According to the supplier's instructions, the migratory and invasive activities of cancer cells were determined using a CytoSelect™ Tumor Transendothelial Migration Assay Kit (Cell Biolabs, Inc.) and CultreCoat 96-well Medium BME Cell Invasion Assay Kit (R&D Systems), respectively. The relative fluorescence units (RFUs) of migrated cells were determined by a microplate reader. Briefly, drug-resistant colon cancer cells (5×10⁵/well) were incubated for 48 h to form a monolayer on the upper surface of the membrane inside the insert and then stained with cell tracking solution (CytoTracker™) to detect migration. After culture for 24 h, fluorescence of lysate derived from cells inside insert were measured with a fluorescence plate reader at 480/520 nm (Perkin Elmer Wallac 1420 VICTOR™; Perkin Elmer). The relative invasion of cells was also compared with the fluorescence intensity of calcein-AM stained invading cells measured by a microplate reader (Perkin Elmer Wallac 1420 VICTOR™). Harvested migrating cells were suspended in calcein-AM/cell dissociation solution and then stock solution was diluted serially. Fluorescence of cell lysates was read at 480/520 nm. Relative invasiveness of chemoresistant colon cancer cells was analyzed using standard curve.

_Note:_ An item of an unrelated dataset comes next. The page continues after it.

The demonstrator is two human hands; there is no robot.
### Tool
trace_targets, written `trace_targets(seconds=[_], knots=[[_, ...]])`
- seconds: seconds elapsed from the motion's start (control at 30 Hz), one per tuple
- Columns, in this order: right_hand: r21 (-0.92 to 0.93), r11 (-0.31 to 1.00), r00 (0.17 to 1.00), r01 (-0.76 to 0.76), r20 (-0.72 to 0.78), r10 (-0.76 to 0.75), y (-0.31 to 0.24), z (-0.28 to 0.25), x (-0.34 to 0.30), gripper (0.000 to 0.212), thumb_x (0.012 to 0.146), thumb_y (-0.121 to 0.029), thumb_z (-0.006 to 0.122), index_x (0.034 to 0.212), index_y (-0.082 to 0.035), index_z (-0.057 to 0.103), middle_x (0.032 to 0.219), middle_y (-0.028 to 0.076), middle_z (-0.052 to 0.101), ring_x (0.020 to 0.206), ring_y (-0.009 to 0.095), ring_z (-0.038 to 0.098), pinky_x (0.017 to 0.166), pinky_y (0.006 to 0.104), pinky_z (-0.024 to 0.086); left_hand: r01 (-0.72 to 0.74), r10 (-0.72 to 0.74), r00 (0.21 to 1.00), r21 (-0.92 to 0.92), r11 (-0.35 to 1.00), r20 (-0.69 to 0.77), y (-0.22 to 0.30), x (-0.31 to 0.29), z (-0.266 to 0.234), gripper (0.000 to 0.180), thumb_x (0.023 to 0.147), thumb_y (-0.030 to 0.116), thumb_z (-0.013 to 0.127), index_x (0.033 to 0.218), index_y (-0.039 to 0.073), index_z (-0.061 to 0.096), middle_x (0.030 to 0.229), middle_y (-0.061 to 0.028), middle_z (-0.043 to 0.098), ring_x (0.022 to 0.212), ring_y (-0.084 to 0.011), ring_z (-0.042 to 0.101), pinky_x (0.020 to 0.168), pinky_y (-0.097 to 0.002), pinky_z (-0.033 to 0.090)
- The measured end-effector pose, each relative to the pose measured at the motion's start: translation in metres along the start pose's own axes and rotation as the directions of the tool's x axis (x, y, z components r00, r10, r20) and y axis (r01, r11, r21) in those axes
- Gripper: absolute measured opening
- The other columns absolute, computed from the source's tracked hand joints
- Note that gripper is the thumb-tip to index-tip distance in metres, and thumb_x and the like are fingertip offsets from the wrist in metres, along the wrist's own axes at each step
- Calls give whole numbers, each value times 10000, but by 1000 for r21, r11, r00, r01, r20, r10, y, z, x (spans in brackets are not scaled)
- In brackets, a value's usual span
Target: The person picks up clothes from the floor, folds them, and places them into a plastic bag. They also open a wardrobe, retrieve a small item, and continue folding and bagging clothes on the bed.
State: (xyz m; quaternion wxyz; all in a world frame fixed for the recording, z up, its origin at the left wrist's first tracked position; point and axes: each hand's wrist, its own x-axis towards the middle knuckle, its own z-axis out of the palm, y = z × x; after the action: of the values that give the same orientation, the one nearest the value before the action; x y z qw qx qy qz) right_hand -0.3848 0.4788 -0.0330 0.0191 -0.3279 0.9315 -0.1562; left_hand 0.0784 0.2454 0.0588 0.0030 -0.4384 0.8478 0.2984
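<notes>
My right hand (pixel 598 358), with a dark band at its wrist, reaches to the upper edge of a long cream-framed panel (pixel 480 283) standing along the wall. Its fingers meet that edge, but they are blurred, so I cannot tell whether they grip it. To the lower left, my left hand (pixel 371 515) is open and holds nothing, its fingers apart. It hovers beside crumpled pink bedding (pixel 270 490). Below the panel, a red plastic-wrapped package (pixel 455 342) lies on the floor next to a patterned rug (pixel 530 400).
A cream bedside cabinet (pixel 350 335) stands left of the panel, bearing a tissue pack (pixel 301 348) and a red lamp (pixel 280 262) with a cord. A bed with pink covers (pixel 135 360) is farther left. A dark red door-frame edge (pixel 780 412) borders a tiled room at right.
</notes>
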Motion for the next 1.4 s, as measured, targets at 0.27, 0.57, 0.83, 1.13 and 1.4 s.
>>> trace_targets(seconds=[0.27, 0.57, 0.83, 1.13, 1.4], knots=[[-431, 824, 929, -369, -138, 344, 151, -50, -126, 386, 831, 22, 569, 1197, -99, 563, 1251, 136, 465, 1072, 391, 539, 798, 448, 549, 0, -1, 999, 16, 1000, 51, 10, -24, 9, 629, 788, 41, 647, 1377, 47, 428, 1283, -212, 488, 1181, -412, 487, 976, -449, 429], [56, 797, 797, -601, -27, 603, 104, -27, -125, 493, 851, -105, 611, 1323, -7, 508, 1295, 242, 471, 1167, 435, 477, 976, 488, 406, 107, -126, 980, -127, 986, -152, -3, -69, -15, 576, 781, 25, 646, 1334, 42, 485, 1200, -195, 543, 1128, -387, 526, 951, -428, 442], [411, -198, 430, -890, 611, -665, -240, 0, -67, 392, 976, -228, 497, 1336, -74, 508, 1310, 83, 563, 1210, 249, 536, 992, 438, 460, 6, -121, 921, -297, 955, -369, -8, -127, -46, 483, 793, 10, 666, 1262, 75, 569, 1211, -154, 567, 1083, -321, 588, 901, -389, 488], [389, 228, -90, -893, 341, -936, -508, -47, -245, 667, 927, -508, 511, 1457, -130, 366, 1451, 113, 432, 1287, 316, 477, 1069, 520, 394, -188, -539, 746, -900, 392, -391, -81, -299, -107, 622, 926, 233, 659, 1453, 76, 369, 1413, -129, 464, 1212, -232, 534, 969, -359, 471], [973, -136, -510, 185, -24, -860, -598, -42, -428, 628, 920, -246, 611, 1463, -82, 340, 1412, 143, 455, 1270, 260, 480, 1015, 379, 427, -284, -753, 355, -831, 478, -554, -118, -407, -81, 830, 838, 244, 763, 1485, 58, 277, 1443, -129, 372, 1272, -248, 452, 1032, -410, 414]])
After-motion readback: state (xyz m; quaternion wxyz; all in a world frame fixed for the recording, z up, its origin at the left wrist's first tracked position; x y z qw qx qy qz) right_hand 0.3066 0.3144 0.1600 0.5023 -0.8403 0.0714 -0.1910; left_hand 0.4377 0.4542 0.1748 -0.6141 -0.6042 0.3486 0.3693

Measurement of gelatinase activity

The gelatinase activity of colon cancer cells was detected using the Gelatinase (Gelatin Zymography) Assay Kit (BioVision, Inc.), according to the supplier's instructions. Briefly, fresh cells (2×10⁶/sample) were homogenized with cell lysis buffer and incubated for 5 min on ice. The supernatants collected by centrifugation were used to measure the amount of protein using a BCA Protein Assay Kit (Pierce), mixed with a gelatinase substrate, and then the fluorescence at Ex/Em 490/520 nm was measured.

Statistical analysis

Student's t-test and one-way analysis of variance using SPSS version 24.0 statistical software (IBM Corp.) were used for all statistical analyses. Bonferroni post hoc analysis was performed following ANOVA for multiple comparisons. Data are presented as the mean ± standard deviation (SD). Differences were determined to be statistically significant at P<0.05 and highly significant at P<0.005, respectively.

Results <sec> <title>The expression levels of phosphorylated TrkB/C, HOXC6 and ADAM8 are significantly increased in chemoresistant colon cancer cells

The expression of TrkB in colon cancer is higher than the level in normal tissue (8), and the activation of Trk receptors triggers various downstream signaling pathways, including MEK/ERK (27). Based on previous reports, we first investigated whether the Trk family proteins are overexpressed, resulting in MEK/ERK activation in drug-resistant colon cancer cells. In Ox-resistant (OxR) and 5-Fu-resistant (FuR) colon cancer cells (HCT116_OxR, HCT116_FuR, HCT8_OxR and HCT8_FuR), the mRNA expression of TrkB and TrkC but not TrkA was enhanced than that of parent cancer cells (Fig. 1A). Immunoblotting assays also revealed that the phosphorylation of TrkB/C or activation of MEK and ERK in chemoresistant colon cancer cells was higher than that of the parent cancer cells (Figs. 1B and S1). We also examined whether HOXC6 and ADAM8 expression are upregulated in drug-resistant colon cancer cells. Although the mRNA expression of HOXC4 was prominently increased in HCT116_OxR and HCT8_OxR cells (Fig. 2A) and HOXC6 mRNA and protein expression were markedly increased in all chemoresistant colon cancer cell lines, the slightly upregulated HOXC4 protein was detected using two different antibodies only in HCT8_FuR cells (Fig. 2B). Among the upregulated ADAM family proteins, ADAM8 mRNA expression was significantly higher than other ADAM family members (Fig. 2C). Chemoresistant colon cancer cells upregulated the expression of ADAM8, MMP2 and MMP9 and mesenchymal markers, N-cadherin and Snail, whereas the expression of E-cadherin was downregulated (Fig. 2D). The migratory or invasive activity of HCT116_OxR, HCT116_FuR, HCT8_OxR and HCT8_FuR cells was significantly enhanced (Fig. 2E), and the potential contribution of MMP2 and MMP9 to the metastatic activity was detected through gelatinase activity assays (Fig. 2F). These results suggest that the expression levels of TrkB/C, HOXC6 and ADAM8, which are well-known regulators of cell migration, might influence drug-resistant colon cancer cell metastasis.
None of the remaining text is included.